Skills shortages and staffing issues
Teage Ezard wasn't alone in lamenting the skills shortage. "This has a major impact on training and quality of product," he says. Tetsuya Wakuda says it's not only about finding staff, it's about finding the right staff: "The restaurant business is one of the toughest industries to be in, but it's so rewarding to see our guests happy - that is what we strive and work towards. The challenge of the future is to find staff who have the passion to be in this industry." Aaron Turner of Loam agrees. "It's extremely important that we as an industry work to shift the current perception of hospitality," he says. "In order to attract talented, progressive individuals we need to demonstrate that our industry can provide a wonderful, fulfilling career, rather than just a part-time university job."

Passion and vision
There were many comments about passion and vision in the industry. Jacques Reymond fears that passion alone may not be enough to support small restaurants. "I'm concerned that in the future the hospitality industry will be controlled by groups and that most shareholders in the groups are not from hospitality," he says. "I feel concerned for the small, passionate, dedicated food-loving chef who wants to succeed and has to compete against these financial groups of backers." For Ben Shewry the key to staying passionate lies in remaining healthy. "Operating hands-on at a high level for a sustained period is a big commitment physically and mentally.

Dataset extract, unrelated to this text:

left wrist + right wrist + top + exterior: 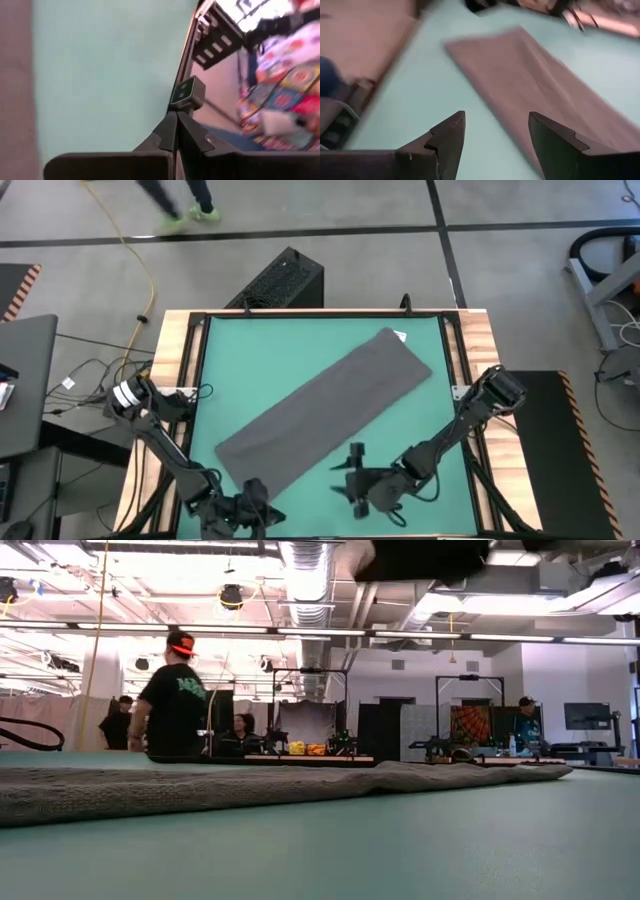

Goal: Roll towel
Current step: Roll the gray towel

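The dark grey towel [325, 415] lies flat and spread out on the green table [260, 350]. It runs slantwise from near left to far right, with its small white tag [400, 336] at the far end. In the low view the towel [250, 785] is a long low strip. My left gripper [253, 498] is shut at the near edge, just off the towel's near-left end, with its fingers [170, 137] closed on nothing. My right gripper [353, 470] stands open above the bare table beside the towel's near long edge [485, 100], which lies ahead of its fingers.
A wooden frame [170, 350] borders the table. A black box [280, 280] stands on the floor past the far edge. Bare green surface lies at the far left and near right of the towel. People stand in the room behind [175, 690].
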Action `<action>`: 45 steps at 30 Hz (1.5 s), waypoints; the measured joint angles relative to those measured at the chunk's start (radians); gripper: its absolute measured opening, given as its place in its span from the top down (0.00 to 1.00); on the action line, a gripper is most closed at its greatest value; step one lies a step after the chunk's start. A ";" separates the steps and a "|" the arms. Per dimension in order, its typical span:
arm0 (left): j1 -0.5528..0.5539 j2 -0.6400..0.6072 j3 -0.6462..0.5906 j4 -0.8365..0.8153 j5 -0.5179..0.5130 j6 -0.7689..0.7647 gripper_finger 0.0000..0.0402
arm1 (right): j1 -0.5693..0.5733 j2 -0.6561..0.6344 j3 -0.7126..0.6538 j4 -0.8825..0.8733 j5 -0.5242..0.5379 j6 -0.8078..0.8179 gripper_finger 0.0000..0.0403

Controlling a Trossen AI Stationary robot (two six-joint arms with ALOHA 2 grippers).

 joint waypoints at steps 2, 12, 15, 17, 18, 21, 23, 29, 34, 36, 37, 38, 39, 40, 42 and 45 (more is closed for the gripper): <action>-0.002 -0.040 0.030 -0.149 0.011 0.007 1.00 | -0.013 0.000 0.000 0.085 -0.041 -0.082 0.39; -0.080 -0.209 0.267 -0.687 -0.233 0.140 1.00 | -0.063 0.224 0.245 0.153 -0.158 -0.409 0.39; -0.092 -0.221 0.321 -0.684 -0.281 0.278 1.00 | -0.065 0.341 0.419 0.085 -0.146 -0.504 0.39; -0.102 -0.221 0.354 -0.702 -0.315 0.342 1.00 | -0.074 0.418 0.558 0.015 -0.145 -0.529 0.39; -0.109 -0.221 0.368 -0.712 -0.331 0.360 1.00 | -0.078 0.456 0.629 -0.022 -0.160 -0.539 0.39; -0.111 -0.222 0.386 -0.721 -0.344 0.411 0.97 | -0.083 0.579 0.848 -0.207 -0.187 -0.606 0.39; -0.111 -0.221 0.388 -0.728 -0.354 0.443 0.94 | -0.083 0.664 0.986 -0.318 -0.183 -0.641 0.37; -0.115 -0.221 0.391 -0.725 -0.362 0.439 0.82 | -0.072 0.827 1.250 -0.426 -0.143 -0.676 0.31; -0.114 -0.220 0.391 -0.718 -0.373 0.435 0.75 | -0.075 0.820 1.221 -0.393 -0.142 -0.679 0.28; -0.113 -0.220 0.391 -0.718 -0.393 0.422 0.74 | -0.080 0.819 1.223 -0.393 -0.142 -0.676 0.28; -0.109 -0.220 0.391 -0.718 -0.396 0.417 0.74 | -0.084 0.819 1.223 -0.393 -0.142 -0.671 0.27; -0.108 -0.220 0.391 -0.719 -0.401 0.416 0.74 | -0.089 0.819 1.223 -0.395 -0.143 -0.662 0.27; -0.107 -0.220 0.391 -0.720 -0.401 0.413 0.74 | -0.095 0.819 1.223 -0.403 -0.148 -0.643 0.27; -0.105 -0.220 0.391 -0.720 -0.402 0.409 0.74 | -0.102 0.819 1.223 -0.414 -0.159 -0.624 0.27; -0.097 -0.220 0.391 -0.721 -0.402 0.401 0.74 | -0.113 0.818 1.223 -0.445 -0.192 -0.606 0.27; -0.086 -0.220 0.391 -0.726 -0.402 0.390 0.74 | -0.130 0.818 1.223 -0.519 -0.208 -0.605 0.27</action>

I find if the body is feeling great, it's much easier to keep up the creativity." But, he adds, the motivation remains the same: "To keep coming up with new ways of exciting our customers and ourselves, and to better express our personal vision of a restaurant." Mark Best says, "According to the media, the biggest challenge will be to remain solvent." But he's more interested in continuing "to add to the culinary dialogue with fresh ideas that engage with my customers and speak of Australia."

Too many restaurants
And then there's always the question of oversupply. Kylie Kwong believes there are simply far too many restaurants in Sydney in proportion to the city's population. "We're not in New York or London with their high-density populations and greater ability to sustain local business. Yet I do not know the answer to this," she says. "The continual opening of eateries and bars is a direct reflection of this city's obsession with great food, wine and good coffee - this is a great quality, is it not?"